Use Google Trends to help you choose the right keywords

Video Transcript

If you’re doing some search engine optimization on your site, and you’re not sure whether to use this keyword or that keyword in terms of the primary one for the page, Google actually provides a really neat tool to help you make that decision. Let’s have a look at that one today.

Hi, I’m Jason Foss. Today we’re gonna have a look at Google Trends.

If you haven’t used it before, you can just get to trends.google.com here and what it’ll let you do is look at a particular keyword and compare it against another one for search volume so you can get an idea what terms people are actually using.

So if I was to use an example, I might type web design in here and look at that search term. And I’m gonna change this to Australia, and I’m then gonna put website design in there, which is a fairly similar term.

Now what Google Trends will then tell us is over the last 12 months, web design is searched slightly higher than website design. So as you can see, there’s no real seasonal change too much. There’s a bit of a zigzag there.

And as I move down the page, I can look at breakdowns by state. Look at some top terms that are searched for and some related queries as well.

Now that one’s pretty close, so that hasn’t really told me anything outstandingly useful, but if I was to change this to plumbing as a search term versus plumber as a search term.

So similarly, in Australia in the last 12 months, plumbing is searched for a lot more than plumber, which sort of surprised me a bit. I didn’t think that would be the case.

And if I scroll down past the state by state, I can then see the related queries are plumbers near me, then some particular plumbing names. And some related searches there as well. But if you had a plumbing company, and you thought, well, plumber is the main keyword they’re aiming to optimize for, this might suggest that, well, plumbing is probably more important. Well, there’s more traffic there anyway.

Now, of course, the caveat around this, and any keyword that you’re looking to optimize for is relevancy. Just because a search term is popular doesn’t mean it’s super relevant to your business.

So that’s why it’s useful to have a look down here at the related queries just to make sure that the search query being used is actually relevant to you.

When it comes to relevancy, as an example that I like to use, you might be a management consultant and therefore you might think that management might be a good keyword to optimize for. And Google Trends would tend to reinforce that. Like if I look at management versus management consultant, I can see that management here is, well, it dwarfs management consultant to virtually zero in all of these results here. But if I come down past the geography.

So if I look at the related queries to management, I’m looking at model management, talent management, unit management, environmental change and management. It could be anger management. It could be pest management. It could be a whole bunch of different things.

So although the generic term management is “outsearched or outperforms management consultant in terms of outright numbers, most of those searches are not relevant at all. And there’s no point chasing rankings on a term that’s not relevant to you.

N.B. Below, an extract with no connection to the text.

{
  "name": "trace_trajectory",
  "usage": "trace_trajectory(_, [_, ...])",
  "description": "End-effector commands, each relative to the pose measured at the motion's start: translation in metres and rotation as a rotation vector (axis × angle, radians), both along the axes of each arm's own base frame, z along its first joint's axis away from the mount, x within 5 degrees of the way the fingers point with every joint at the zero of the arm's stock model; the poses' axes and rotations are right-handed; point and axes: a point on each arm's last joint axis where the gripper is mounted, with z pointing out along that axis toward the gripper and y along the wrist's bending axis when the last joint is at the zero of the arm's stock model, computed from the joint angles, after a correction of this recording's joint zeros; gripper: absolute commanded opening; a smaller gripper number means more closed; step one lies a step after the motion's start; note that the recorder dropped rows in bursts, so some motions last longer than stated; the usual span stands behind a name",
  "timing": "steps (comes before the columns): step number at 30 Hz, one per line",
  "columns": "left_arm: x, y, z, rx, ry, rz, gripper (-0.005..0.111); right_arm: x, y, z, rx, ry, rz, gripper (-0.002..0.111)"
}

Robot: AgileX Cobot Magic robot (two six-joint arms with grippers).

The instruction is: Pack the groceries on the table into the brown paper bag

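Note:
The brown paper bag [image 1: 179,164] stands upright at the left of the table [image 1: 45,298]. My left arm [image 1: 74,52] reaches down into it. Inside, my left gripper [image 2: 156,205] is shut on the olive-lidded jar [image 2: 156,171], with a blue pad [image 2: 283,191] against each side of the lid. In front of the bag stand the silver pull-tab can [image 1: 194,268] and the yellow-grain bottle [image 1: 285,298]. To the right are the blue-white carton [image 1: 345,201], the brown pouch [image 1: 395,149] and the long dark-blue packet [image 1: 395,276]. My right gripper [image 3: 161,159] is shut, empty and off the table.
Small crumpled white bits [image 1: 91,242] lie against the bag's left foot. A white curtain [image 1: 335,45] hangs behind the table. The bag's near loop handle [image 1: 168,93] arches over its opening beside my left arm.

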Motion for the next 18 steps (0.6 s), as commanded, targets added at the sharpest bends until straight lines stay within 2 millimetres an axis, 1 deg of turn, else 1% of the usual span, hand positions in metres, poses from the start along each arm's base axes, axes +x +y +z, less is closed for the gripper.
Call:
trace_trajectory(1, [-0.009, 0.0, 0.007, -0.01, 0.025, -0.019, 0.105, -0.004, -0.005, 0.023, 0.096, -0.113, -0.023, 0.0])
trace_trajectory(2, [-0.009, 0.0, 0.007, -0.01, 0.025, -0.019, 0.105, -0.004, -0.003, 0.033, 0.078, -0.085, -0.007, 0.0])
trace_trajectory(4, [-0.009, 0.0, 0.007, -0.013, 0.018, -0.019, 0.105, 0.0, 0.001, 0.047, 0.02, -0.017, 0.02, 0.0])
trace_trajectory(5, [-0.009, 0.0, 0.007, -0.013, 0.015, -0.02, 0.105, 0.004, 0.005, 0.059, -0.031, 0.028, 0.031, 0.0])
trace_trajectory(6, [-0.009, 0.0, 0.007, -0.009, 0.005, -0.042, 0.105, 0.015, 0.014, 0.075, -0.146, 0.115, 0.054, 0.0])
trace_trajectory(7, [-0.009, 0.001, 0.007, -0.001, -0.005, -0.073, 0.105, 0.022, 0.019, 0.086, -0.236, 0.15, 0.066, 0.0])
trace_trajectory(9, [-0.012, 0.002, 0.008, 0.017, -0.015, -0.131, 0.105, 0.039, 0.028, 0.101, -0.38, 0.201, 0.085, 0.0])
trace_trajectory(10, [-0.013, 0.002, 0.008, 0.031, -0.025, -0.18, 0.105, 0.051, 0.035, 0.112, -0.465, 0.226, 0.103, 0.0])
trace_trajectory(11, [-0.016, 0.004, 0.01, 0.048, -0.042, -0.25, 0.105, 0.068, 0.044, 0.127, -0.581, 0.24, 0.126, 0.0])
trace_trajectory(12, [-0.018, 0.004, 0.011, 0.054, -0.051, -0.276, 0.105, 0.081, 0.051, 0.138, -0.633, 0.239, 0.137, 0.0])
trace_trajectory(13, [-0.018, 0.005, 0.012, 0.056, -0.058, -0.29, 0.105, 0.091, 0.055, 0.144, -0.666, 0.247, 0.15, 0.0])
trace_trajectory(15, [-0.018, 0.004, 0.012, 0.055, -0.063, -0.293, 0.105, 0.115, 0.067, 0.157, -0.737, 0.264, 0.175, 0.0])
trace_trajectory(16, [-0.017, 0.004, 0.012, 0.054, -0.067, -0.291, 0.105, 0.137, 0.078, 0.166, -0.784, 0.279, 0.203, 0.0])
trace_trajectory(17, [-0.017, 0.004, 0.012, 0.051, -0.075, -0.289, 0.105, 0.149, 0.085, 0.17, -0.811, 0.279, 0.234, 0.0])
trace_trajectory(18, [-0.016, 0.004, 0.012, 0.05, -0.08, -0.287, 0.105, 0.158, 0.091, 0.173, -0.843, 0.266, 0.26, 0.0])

So just be mindful when you’re comparing keyword versus keyword, make sure that the relevancy is right. Think about the intent of somebody when they type that into the search query box, and make sure that, you know, if I typed management, what others things could I be looking for? Or a lot of those things aren’t relevant. Maybe I need to pick the one that’s got lower search volume because at least those people are actually looking for me.

So that’s a quick tip around trends.google.com. Really handy tool if you’re trying to decide between two or three different keywords in terms of what’s the main one you should optimize for.

Free tool. Use it.

I’m Jason Foss. Thanks for watching.